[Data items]
+---+

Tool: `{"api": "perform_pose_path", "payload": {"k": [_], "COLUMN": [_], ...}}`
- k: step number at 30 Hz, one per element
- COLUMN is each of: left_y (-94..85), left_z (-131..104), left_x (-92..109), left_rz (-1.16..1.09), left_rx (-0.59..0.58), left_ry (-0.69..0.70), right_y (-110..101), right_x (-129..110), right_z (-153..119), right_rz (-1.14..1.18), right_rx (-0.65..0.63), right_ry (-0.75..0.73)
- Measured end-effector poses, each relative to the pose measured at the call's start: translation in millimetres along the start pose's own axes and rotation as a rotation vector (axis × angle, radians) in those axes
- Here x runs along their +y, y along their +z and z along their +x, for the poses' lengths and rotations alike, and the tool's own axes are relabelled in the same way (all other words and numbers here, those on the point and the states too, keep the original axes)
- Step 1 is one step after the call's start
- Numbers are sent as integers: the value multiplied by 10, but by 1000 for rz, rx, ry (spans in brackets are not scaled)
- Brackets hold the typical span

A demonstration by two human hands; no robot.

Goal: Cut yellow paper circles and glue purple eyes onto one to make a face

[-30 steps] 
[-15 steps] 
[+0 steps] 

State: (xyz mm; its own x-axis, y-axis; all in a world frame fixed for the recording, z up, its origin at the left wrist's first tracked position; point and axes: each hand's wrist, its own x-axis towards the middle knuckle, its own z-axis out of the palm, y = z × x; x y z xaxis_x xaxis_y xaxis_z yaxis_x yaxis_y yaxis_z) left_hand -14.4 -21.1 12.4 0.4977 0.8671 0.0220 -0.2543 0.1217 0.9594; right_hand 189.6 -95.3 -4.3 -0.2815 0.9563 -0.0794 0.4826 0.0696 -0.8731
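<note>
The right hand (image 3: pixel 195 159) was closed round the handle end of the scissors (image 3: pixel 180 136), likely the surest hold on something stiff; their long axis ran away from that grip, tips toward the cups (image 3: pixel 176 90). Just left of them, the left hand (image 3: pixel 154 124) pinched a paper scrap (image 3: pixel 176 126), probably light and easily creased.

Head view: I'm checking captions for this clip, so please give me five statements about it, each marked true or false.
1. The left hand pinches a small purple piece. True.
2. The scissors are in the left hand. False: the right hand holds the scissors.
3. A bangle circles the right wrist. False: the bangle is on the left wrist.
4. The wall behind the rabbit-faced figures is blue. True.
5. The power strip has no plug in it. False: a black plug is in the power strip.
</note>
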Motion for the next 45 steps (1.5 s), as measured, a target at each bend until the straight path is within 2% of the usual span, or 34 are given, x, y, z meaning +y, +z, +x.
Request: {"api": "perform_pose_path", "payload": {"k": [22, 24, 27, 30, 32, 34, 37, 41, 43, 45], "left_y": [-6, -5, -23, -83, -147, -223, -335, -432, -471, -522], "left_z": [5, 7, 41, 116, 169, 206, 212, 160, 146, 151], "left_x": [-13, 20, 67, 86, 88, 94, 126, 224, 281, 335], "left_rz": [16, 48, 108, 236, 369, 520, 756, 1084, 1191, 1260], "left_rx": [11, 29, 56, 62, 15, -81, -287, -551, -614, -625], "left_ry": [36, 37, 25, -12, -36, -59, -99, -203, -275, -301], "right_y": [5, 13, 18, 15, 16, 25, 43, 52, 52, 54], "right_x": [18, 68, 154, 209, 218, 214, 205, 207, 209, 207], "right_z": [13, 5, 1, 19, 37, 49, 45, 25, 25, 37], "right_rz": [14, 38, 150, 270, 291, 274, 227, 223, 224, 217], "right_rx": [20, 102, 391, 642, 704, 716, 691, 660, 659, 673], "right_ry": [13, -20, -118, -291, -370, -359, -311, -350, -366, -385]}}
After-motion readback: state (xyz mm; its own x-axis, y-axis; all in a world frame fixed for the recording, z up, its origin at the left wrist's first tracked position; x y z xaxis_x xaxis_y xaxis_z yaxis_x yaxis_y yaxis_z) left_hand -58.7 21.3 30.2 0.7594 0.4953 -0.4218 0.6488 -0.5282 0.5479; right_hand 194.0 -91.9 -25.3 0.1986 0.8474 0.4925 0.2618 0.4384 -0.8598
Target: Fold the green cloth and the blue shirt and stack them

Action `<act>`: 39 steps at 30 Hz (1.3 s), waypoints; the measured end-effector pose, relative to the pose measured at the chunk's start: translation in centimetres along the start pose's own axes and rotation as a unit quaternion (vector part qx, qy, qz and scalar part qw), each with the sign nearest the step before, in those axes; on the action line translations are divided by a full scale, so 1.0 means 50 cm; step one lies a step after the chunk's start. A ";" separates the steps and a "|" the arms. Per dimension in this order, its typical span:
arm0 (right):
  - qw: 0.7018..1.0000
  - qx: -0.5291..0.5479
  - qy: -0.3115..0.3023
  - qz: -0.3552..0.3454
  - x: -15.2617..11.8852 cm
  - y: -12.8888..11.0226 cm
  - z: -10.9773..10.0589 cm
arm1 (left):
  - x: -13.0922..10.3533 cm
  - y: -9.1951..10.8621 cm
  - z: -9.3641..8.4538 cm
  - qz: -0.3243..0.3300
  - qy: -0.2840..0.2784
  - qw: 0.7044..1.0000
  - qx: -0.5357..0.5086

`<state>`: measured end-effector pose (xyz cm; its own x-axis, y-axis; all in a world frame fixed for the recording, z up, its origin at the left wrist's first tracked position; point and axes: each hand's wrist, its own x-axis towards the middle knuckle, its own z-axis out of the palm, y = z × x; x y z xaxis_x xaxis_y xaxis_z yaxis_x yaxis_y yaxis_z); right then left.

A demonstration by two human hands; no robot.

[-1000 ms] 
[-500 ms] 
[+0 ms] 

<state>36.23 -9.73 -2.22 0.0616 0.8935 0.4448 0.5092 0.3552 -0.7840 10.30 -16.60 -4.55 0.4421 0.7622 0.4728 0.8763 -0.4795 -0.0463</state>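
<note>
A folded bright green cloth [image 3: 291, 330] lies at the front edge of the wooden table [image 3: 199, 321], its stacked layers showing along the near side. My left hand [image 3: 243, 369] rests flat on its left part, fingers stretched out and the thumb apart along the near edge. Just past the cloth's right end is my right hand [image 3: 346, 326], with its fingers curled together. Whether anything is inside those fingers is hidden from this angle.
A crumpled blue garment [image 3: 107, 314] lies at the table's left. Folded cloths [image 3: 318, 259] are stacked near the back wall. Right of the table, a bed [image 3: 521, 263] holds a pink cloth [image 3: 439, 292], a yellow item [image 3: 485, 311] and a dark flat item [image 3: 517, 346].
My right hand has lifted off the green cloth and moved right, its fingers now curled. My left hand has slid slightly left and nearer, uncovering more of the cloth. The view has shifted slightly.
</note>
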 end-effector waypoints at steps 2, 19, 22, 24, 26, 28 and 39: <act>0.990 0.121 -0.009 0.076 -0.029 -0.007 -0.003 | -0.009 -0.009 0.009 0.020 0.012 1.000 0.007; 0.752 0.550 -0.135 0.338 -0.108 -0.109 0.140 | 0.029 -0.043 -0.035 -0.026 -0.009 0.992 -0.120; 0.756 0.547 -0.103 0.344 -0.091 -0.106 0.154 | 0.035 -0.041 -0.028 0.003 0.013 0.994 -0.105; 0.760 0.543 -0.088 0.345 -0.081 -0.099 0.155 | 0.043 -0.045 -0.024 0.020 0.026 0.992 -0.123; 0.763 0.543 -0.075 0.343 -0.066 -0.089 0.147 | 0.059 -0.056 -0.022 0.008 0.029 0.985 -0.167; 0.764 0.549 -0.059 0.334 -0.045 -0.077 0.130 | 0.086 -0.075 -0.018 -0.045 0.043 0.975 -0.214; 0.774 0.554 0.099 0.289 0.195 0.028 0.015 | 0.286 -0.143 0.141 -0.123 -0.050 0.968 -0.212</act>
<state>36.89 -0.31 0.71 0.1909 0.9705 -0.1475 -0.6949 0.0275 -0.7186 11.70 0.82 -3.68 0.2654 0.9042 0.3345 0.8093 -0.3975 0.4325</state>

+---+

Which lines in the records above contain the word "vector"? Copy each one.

| Answer for the task |
- Measured end-effector poses, each relative to the pose measured at the call's start: translation in millimetres along the start pose's own axes and rotation as a rotation vector (axis × angle, radians) in those axes
Action `<act>`: 39 steps at 30 Hz (1.3 s), waypoints; the measured end-effector pose, relative to the pose measured at the chunk's start: translation in centimetres along the start pose's own axes and rotation as a unit quaternion (vector part qx, qy, qz and scalar part qw), each with the sign nearest the step before, in those axes; on the action line translations are divided by a full scale, so 1.0 means 50 cm; step one lies a step after the chunk's start. A ";" separates the steps and a "|" the arms. Per dimension in this order, its typical span:

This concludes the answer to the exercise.